WHAT NEEDS TO BE DONE: The answer must consist of every line below containing "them".

(Data excerpts)

####################

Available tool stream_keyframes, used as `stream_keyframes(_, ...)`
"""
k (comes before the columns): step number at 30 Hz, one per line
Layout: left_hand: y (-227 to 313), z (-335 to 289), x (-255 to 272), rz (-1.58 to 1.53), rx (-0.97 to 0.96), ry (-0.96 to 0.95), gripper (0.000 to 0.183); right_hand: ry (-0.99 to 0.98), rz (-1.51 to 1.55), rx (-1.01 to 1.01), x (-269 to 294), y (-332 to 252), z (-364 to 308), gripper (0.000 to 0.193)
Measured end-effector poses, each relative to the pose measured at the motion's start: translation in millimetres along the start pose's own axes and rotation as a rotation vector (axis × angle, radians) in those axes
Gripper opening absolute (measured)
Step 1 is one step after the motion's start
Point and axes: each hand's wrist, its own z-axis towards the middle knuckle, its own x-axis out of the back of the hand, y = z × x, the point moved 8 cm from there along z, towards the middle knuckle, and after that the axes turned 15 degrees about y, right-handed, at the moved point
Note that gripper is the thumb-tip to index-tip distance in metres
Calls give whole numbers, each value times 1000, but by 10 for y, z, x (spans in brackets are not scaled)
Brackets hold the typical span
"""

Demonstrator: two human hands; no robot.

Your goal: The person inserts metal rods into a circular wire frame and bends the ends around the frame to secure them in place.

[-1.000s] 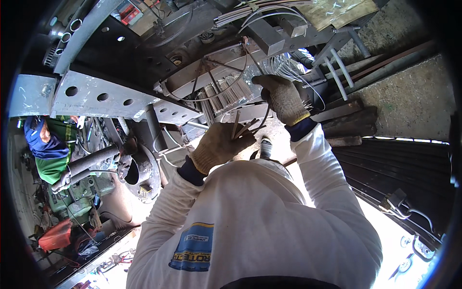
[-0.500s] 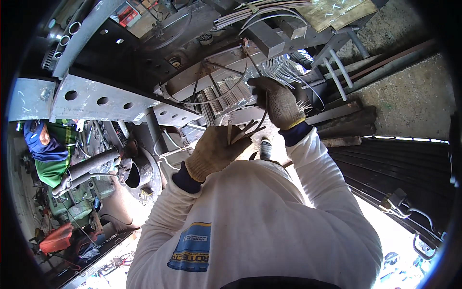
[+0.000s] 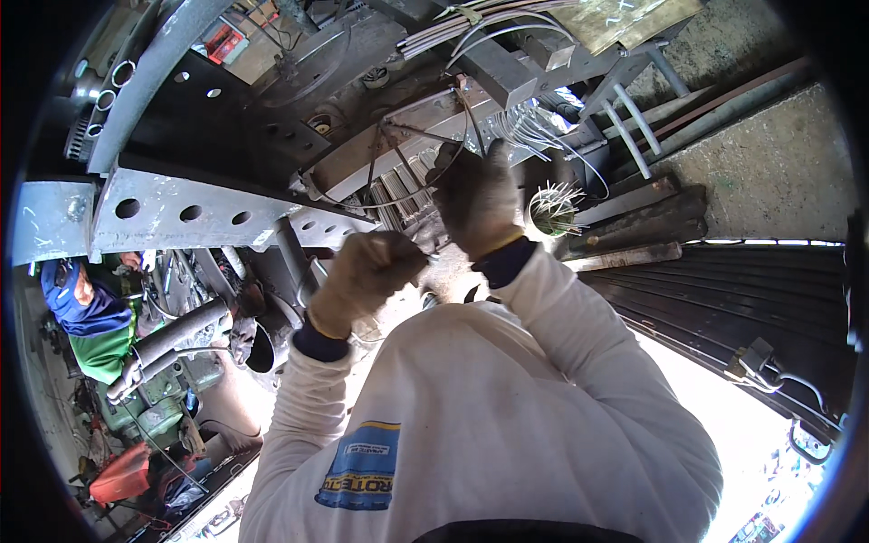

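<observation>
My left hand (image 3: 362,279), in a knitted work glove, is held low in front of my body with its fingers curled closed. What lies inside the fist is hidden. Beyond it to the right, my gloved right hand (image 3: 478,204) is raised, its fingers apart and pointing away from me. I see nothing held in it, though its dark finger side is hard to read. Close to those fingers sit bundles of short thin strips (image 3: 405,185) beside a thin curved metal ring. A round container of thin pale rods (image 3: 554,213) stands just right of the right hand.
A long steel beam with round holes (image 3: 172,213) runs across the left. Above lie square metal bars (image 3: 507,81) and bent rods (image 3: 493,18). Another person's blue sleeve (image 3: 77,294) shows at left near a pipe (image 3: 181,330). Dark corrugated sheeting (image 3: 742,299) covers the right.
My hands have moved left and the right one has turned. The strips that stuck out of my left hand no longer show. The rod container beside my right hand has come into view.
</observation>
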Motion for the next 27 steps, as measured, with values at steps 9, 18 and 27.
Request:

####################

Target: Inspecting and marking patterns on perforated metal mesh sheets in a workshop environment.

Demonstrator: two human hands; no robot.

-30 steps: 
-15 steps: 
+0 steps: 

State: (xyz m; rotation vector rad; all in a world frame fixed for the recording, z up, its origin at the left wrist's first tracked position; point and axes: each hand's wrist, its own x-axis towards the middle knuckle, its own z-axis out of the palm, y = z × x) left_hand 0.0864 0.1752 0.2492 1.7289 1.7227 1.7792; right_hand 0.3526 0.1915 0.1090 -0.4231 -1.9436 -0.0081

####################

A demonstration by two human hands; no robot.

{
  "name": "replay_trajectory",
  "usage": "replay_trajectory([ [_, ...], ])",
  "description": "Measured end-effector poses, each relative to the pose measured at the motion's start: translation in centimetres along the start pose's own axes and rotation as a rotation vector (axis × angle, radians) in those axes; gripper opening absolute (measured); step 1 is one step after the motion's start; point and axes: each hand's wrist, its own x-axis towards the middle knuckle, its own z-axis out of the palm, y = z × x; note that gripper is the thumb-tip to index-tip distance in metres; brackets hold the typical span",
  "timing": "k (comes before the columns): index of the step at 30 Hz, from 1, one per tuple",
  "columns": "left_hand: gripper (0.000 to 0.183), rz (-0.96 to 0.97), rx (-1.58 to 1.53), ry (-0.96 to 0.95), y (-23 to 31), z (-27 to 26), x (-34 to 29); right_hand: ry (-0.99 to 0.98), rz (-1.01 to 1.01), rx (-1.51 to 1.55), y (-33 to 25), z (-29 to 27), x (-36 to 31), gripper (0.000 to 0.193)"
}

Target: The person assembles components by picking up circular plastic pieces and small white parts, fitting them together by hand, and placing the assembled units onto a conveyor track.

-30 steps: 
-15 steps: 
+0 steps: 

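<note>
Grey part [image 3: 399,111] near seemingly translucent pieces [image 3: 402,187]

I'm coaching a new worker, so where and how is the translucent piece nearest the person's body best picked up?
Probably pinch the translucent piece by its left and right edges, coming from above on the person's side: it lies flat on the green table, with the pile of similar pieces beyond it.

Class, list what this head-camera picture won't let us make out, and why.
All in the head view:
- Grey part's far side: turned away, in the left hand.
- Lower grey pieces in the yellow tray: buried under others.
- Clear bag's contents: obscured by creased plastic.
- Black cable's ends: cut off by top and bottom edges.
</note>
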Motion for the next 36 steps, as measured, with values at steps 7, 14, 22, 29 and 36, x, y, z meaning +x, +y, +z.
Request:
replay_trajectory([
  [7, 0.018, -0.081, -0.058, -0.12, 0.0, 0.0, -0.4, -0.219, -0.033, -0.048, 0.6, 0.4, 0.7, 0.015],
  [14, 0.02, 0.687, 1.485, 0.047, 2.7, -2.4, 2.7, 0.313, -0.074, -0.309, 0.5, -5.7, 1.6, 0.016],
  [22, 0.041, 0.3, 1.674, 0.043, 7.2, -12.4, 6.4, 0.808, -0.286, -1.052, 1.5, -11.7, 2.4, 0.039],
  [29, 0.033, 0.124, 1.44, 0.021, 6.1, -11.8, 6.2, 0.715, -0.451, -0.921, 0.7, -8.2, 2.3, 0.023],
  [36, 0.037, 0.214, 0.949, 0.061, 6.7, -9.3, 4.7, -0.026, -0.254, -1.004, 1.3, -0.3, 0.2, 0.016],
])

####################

SOLVED PROBLEM:
Your goal: The person inserts metal rods into a circular wire frame and bends the ends around the frame to secure them in place.
Target: The person assembles components by picking up circular plastic pieces and small white parts, fitting them together by hand, and placing the assembled units onto a conveyor track.

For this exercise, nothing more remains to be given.